- Mit der Verabschiedung des Online Safety Bill scheint das britische Parlament die weltweite Privatsphäre zu schwächen und Ende-zu-Ende-Verschlüsselung zu zerstören.
- Das Gesetz würde der britischen Regierung die Befugnis geben, Messaging-Dienste zum Einbau von Backdoors zu zwingen, damit alle Nachrichten auf Inhalte im Zusammenhang mit Kindesmissbrauch oder Terrorismus gescannt werden können.

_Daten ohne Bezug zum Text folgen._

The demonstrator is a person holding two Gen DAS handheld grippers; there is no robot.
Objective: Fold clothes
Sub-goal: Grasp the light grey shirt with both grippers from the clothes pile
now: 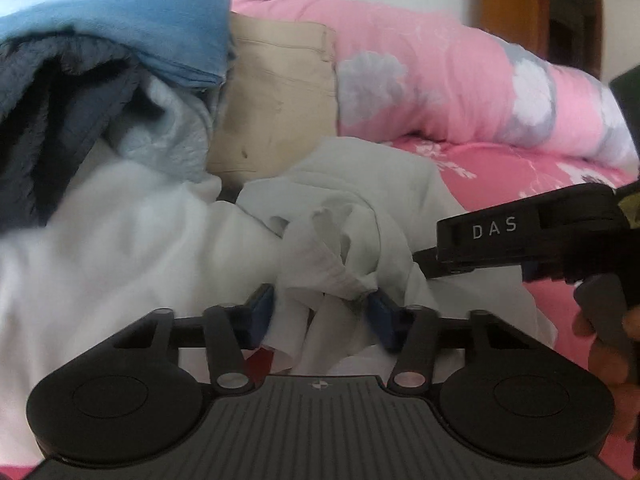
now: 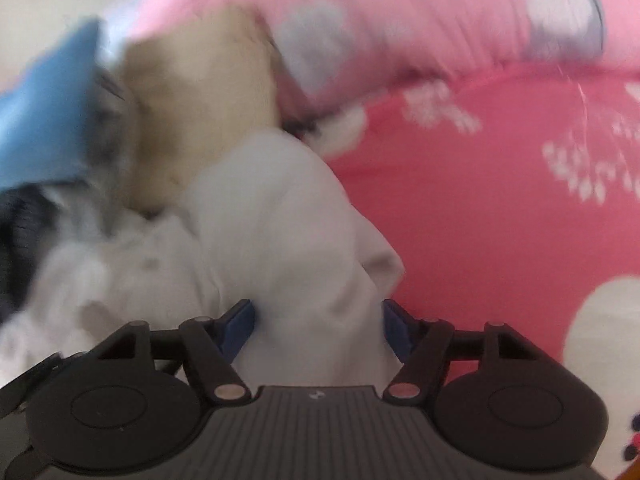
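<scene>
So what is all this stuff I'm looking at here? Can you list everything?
white garment: one, white, crumpled in front of the pile, bunched between the left gripper's pads
blue cloth: one, light blue, top of the pile at the left
dark fleece: one, dark grey-blue, under the blue cloth
pale quilted cloth: one, pale blue, middle of the pile
beige trousers: one, beige, behind the white garment
quilt: one, pink with white flowers, rolled along the back
bedsheet: one, deeper pink, flowered, under everything
left gripper: one, black with blue pads, closed on the white garment
right gripper: one, black with blue pads, white cloth between its pads; grip unclear
hand: one, holding the right gripper's handle
</scene>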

- Das Gesetz verlangt außerdem Inhaltsfilterung, eine Altersverifikation für den Zugriff auf Inhalte für Erwachsene sowie die Einreichung detaillierter Berichte über Online-Aktivitäten an die Regierung.
- Die britische Regierung behauptet, Nachrichten scannen und zugleich die Privatsphäre gewährleisten zu können, doch das ist unmöglich.
- Viele zivilgesellschaftliche Gruppen, Technologieexperten, Menschenrechtsorganisationen und Anbieter verschlüsselter Messaging-Dienste verurteilen dieses Gesetz.
- Das britische Parlament hat die Möglichkeit, persönliche Nachrichten zu schützen und Ende-zu-Ende-Verschlüsselung zu bewahren, indem es Änderungen an diesem Gesetz vornimmt.
- Laut einer aktuellen Umfrage wollen 83 % der britischen Bürger in Messaging-Apps ein Höchstmaß an Sicherheit und Privatsphäre.
- Das Parlament sollte dieses Gesetz ablehnen, weil flächendeckendes Scannen und Überwachen dem Willen der britischen Bevölkerung widersprechen.